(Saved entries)
>>>

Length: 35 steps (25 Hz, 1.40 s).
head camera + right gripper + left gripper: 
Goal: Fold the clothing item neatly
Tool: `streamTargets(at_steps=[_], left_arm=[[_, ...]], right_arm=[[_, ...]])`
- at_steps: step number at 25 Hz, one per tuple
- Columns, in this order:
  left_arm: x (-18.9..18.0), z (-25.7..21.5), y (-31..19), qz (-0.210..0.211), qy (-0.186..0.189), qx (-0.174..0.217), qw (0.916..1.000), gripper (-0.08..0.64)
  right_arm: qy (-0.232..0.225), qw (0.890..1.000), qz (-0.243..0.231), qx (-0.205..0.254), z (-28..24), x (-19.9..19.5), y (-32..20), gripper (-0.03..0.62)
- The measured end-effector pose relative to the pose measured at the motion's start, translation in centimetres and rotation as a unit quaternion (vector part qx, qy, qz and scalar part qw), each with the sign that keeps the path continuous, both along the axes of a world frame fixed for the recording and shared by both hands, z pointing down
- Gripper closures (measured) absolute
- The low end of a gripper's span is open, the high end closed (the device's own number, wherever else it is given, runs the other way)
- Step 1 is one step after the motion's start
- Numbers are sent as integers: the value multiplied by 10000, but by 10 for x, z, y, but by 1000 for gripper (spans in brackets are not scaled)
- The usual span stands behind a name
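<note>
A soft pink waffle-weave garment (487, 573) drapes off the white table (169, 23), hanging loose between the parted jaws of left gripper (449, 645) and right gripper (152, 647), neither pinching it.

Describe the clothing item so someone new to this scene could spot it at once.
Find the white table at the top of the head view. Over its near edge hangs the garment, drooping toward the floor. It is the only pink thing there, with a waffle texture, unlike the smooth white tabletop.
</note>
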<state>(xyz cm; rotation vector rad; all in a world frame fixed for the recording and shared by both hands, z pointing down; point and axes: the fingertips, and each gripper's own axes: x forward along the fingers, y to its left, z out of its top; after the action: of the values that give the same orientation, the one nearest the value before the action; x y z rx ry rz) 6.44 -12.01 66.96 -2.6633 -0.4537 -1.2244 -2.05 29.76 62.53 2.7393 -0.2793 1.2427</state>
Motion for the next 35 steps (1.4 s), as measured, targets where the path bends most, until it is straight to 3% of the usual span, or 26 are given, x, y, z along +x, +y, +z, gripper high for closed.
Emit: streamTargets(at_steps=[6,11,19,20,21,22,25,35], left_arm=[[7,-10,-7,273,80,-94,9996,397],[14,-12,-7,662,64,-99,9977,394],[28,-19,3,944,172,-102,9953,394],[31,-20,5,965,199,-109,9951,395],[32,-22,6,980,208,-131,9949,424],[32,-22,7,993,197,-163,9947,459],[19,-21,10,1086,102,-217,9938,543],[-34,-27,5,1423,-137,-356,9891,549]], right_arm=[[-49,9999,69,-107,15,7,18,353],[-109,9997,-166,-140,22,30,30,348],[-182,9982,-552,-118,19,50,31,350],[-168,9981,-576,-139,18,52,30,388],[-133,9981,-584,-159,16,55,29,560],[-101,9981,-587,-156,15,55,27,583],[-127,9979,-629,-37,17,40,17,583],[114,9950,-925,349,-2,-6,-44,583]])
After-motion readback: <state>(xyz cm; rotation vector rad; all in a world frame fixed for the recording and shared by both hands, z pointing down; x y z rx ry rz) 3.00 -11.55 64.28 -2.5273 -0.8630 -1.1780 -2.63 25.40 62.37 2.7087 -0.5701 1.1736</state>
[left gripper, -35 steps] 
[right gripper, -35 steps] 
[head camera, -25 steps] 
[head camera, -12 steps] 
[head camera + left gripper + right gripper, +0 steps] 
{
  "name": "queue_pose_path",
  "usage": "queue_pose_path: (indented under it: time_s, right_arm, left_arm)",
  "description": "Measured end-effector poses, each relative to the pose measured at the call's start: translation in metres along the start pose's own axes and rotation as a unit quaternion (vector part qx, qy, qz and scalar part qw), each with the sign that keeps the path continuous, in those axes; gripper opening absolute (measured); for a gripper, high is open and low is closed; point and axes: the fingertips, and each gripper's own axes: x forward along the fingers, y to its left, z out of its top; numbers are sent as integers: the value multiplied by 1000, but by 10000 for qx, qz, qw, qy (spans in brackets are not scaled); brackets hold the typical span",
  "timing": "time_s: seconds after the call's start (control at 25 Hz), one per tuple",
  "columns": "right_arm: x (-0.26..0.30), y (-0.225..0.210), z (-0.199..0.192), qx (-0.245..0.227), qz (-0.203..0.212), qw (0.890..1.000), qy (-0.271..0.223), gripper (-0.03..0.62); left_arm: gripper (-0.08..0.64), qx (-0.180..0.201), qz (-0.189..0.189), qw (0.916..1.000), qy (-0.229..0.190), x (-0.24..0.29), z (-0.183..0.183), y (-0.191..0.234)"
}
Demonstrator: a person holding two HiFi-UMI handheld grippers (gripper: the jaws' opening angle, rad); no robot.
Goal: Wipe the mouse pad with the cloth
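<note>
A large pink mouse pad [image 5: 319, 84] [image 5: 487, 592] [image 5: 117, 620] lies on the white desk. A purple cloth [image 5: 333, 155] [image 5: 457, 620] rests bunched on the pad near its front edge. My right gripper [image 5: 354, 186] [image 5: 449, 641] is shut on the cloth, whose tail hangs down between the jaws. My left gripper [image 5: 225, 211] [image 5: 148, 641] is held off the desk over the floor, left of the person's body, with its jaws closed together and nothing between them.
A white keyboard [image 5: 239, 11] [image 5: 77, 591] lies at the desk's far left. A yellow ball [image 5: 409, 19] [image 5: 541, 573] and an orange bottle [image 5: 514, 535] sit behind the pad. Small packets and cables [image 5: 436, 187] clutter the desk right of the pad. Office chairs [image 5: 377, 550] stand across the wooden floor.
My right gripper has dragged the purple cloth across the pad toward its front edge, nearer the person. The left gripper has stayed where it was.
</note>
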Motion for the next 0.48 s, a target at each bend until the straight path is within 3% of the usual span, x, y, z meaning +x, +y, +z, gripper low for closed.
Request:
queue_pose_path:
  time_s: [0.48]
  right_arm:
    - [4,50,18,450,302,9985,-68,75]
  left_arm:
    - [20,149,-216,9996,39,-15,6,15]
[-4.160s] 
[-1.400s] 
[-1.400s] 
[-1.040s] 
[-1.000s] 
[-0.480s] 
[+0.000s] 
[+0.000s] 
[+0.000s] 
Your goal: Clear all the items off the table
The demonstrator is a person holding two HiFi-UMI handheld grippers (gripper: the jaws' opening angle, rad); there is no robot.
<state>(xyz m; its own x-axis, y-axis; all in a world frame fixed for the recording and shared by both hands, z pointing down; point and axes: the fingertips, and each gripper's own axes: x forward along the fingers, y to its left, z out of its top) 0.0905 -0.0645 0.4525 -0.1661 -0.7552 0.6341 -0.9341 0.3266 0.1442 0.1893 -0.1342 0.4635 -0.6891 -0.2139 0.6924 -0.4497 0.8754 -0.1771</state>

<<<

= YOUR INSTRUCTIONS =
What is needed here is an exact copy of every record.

= TASK SOLUTION =
Length: 35 steps (25 Hz, 1.40 s).
head camera + right gripper + left gripper: 
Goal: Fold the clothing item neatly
Tool: `streamTargets(at_steps=[_], left_arm=[[_, ...]], right_arm=[[_, ...]])`
- at_steps: step number at 25 Hz, one per tuple
- Columns, in this order:
  left_arm: x (-18.9..18.0), z (-25.7..21.5), y (-31..19), qz (-0.210..0.211), qy (-0.186..0.189), qx (-0.174..0.217), qw (0.916..1.000), gripper (-0.08..0.64)
  right_arm: qy (-0.232..0.225), qw (0.890..1.000), qz (-0.243..0.231), qx (-0.205..0.254), z (-28..24), x (-19.9..19.5), y (-32..20), gripper (-0.03..0.62)
- The measured end-effector pose relative to the pose measured at the motion's start, translation in centimetres and rotation as a unit quaternion (vector part qx, qy, qz and scalar part qw), each with the sign that keeps the path continuous, both along the axes of a world frame fixed for the recording and shared by both hands, z pointing down
- Gripper closures (measured) absolute
- The low end of a gripper's span is open, the high end closed (the device's own number, wherever else it is given, runs the other way)
- Step 1 is one step after the motion's start
- Numbers are sent as integers: the value multiplied by 10000, but by 10 for x, z, y, but by 1000 for gripper (spans in brackets are not scaled)
- The usual span stands behind a name
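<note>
A soft pink waffle-weave garment (487, 573) drapes off the white table (169, 23), hanging loose between the parted jaws of left gripper (449, 645) and right gripper (152, 647), neither pinching it.

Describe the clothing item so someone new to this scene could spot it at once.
Find the white table at the top of the head view. Over its near edge hangs the garment, drooping toward the floor. It is the only pink thing there, with a waffle texture, unlike the smooth white tabletop.
</note>
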<state>(xyz cm; rotation vector rad; all in a world frame fixed for the recording and shared by both hands, z pointing down; point and axes: the fingertips, and each gripper's own axes: x forward along the fingers, y to its left, z out of its top; after the action: of the values that give the same orientation, the one nearest the value before the action; x y z rx ry rz) 6.44 -12.01 66.96 -2.6633 -0.4537 -1.2244 -2.05 29.76 62.53 2.7393 -0.2793 1.2427</state>
Motion for the next 35 steps (1.4 s), as measured, targets where the path bends most, until it is straight to 3% of the usual span, or 26 are given, x, y, z along +x, +y, +z, gripper high for closed.
Emit: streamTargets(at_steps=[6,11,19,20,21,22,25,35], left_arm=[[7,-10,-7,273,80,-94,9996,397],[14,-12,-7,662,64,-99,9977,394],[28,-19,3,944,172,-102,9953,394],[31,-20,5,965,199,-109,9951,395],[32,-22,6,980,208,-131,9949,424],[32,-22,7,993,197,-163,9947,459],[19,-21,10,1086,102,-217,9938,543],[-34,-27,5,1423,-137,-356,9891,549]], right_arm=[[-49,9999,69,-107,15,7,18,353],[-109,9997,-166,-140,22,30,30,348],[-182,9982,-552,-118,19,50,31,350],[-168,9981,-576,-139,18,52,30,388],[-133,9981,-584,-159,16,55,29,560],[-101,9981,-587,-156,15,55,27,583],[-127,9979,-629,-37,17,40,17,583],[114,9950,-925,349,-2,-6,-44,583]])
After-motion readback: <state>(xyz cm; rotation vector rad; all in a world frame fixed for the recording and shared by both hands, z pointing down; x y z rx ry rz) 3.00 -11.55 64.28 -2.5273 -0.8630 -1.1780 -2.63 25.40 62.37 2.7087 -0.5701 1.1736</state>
[left gripper, -35 steps] 
[right gripper, -35 steps] 
[head camera, -25 steps] 
[head camera, -12 steps] 
[head camera + left gripper + right gripper, +0 steps] 
{
  "name": "queue_pose_path",
  "usage": "queue_pose_path: (indented under it: time_s, right_arm, left_arm)",
  "description": "Measured end-effector poses, each relative to the pose measured at the call's start: translation in metres along the start pose's own axes and rotation as a unit quaternion (vector part qx, qy, qz and scalar part qw), each with the sign that keeps the path continuous, in those axes; gripper opening absolute (measured); for a gripper, high is open and low is closed; point and axes: the fingertips, and each gripper's own axes: x forward along the fingers, y to its left, z out of its top; numbers are sent as integers: the value multiplied by 1000, but by 10000 for qx, qz, qw, qy (spans in brackets are not scaled); brackets hold the typical span",
  "timing": "time_s: seconds after the call's start (control at 25 Hz), one per tuple",
  "columns": "right_arm: x (-0.26..0.30), y (-0.225..0.210), z (-0.199..0.192), qx (-0.245..0.227), qz (-0.203..0.212), qw (0.890..1.000), qy (-0.271..0.223), gripper (-0.03..0.62); left_arm: gripper (-0.08..0.64), qx (-0.180..0.201), qz (-0.189..0.189), qw (0.916..1.000), qy (-0.229..0.190), x (-0.24..0.29), z (-0.183..0.183), y (-0.191..0.234)"
}
Demonstrator: a person holding two HiFi-UMI handheld grippers (gripper: the jaws' opening angle, rad); no robot.
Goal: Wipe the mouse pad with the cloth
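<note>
A large pink mouse pad [image 5: 319, 84] [image 5: 487, 592] [image 5: 117, 620] lies on the white desk. A purple cloth [image 5: 333, 155] [image 5: 457, 620] rests bunched on the pad near its front edge. My right gripper [image 5: 354, 186] [image 5: 449, 641] is shut on the cloth, whose tail hangs down between the jaws. My left gripper [image 5: 225, 211] [image 5: 148, 641] is held off the desk over the floor, left of the person's body, with its jaws closed together and nothing between them.
A white keyboard [image 5: 239, 11] [image 5: 77, 591] lies at the desk's far left. A yellow ball [image 5: 409, 19] [image 5: 541, 573] and an orange bottle [image 5: 514, 535] sit behind the pad. Small packets and cables [image 5: 436, 187] clutter the desk right of the pad. Office chairs [image 5: 377, 550] stand across the wooden floor.
My right gripper has dragged the purple cloth across the pad toward its front edge, nearer the person. The left gripper has stayed where it was.
</note>
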Motion for the next 0.48 s, a target at each bend until the straight path is within 3% of the usual span, x, y, z meaning +x, +y, +z, gripper low for closed.
Request:
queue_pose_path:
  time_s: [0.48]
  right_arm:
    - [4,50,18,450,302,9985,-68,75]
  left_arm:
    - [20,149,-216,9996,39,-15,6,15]
[-4.160s] 
[-1.400s] 
[-1.400s] 
[-1.040s] 
[-1.000s] 
[-0.480s] 
[+0.000s] 
[+0.000s] 
[+0.000s] 
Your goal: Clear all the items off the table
The demonstrator is a person holding two HiFi-UMI handheld grippers (gripper: the jaws' opening angle, rad); there is no robot.
<state>(xyz m; its own x-axis, y-axis; all in a world frame fixed for the recording and shared by both hands, z pointing down; point and axes: the fingertips, and each gripper's own axes: x forward along the fingers, y to its left, z out of its top) 0.0905 -0.0645 0.4525 -0.1661 -0.7552 0.6341 -0.9341 0.3266 0.1442 0.1893 -0.1342 0.4635 -0.6891 -0.2139 0.6924 -0.4497 0.8754 -0.1771</state>

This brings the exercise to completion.